Origin of the Tufa Structures
Protection for Mono Lake
Fauna and Flora
Places of Interest at Mono Lake
Photo Tips for Mono Lake
Directions South Tufa and Navy Beach
Accommodation
Places of Interest in the Mono Lake Area


Origin of the Tufa Structures

Die “versteinerten Quellen” vom Mono Lake sind beeindruckende Beispiele, was die Natur mit ein paar einfachen “Zutaten” hervorbringen kann.

The Mono Lake does not have a natural drain, but only loses water through evaporation. The minerals infiltrated by the inflowing water therefore accumulate in the lake and the water becomes rich in dissolved carbonates. When Tufa is formed, calcium-rich water from freshwater springs comes into contact with the carbonate-containing water of the lake. Calcium and carbonate react to form calcium carbonate, a solid, sandstone-like material. This accumulates at the sources and towers and all other imaginable forms are formed. The limestone formations, however, were below the water level when they were formed and were therefore hardly visible.

Mono Lake Fototipp für Tufa Formations
Clouds, reflections, light and shadow complement each other to form a fascinating natural spectacle.

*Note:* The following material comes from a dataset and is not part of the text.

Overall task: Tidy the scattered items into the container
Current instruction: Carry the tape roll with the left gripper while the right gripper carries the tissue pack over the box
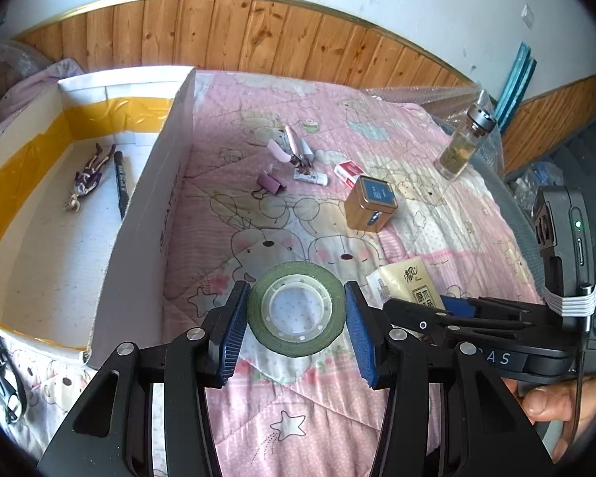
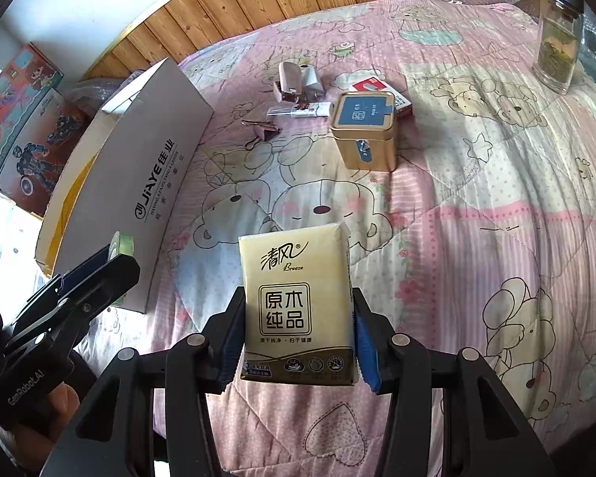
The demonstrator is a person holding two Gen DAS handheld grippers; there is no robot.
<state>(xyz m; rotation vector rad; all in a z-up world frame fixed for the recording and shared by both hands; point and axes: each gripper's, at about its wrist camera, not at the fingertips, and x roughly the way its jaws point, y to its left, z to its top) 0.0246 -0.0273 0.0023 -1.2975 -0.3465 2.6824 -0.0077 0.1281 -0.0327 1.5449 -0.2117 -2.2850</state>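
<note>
Your left tool (image 1: 296,314) is clamped across the light, stiff tape roll (image 1: 296,310) beside the box (image 1: 139,238), your right tool (image 2: 298,330) squeezing the soft tissue pack (image 2: 296,302) at its sides.

Both handheld grippers were matte black, with skeletal cut-out arms, round silver screw heads at the pivots and ribbed blue pads on the fingers (image 1: 234,334). The right gripper (image 1: 449,310) carried white elastic bands, a thin black cable and a small green light. The left gripper (image 2: 111,262) bore white "GenRobot.AI" lettering.
</note>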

In 1941, Los Angeles extended its production of drinking water to the Mono Lake catchment area. Over a period of 40 years, four of Mono Lake's six tributaries were diverted. For this reason, the water level dropped by about 15 meters, the water volume was halved and the salt content doubled.

Salinity (salt content) in comparison:
Pacific 3.5%
Dead Sea 28%
Mono Lake 7%

As the water level fell, the Tufa formations became visible on the surface of the water. Besides the Tufa formations more and more lake bottom was exposed. Storms blew up the sediment and there were regular dust storms. The entire ecosystem and human health were affected.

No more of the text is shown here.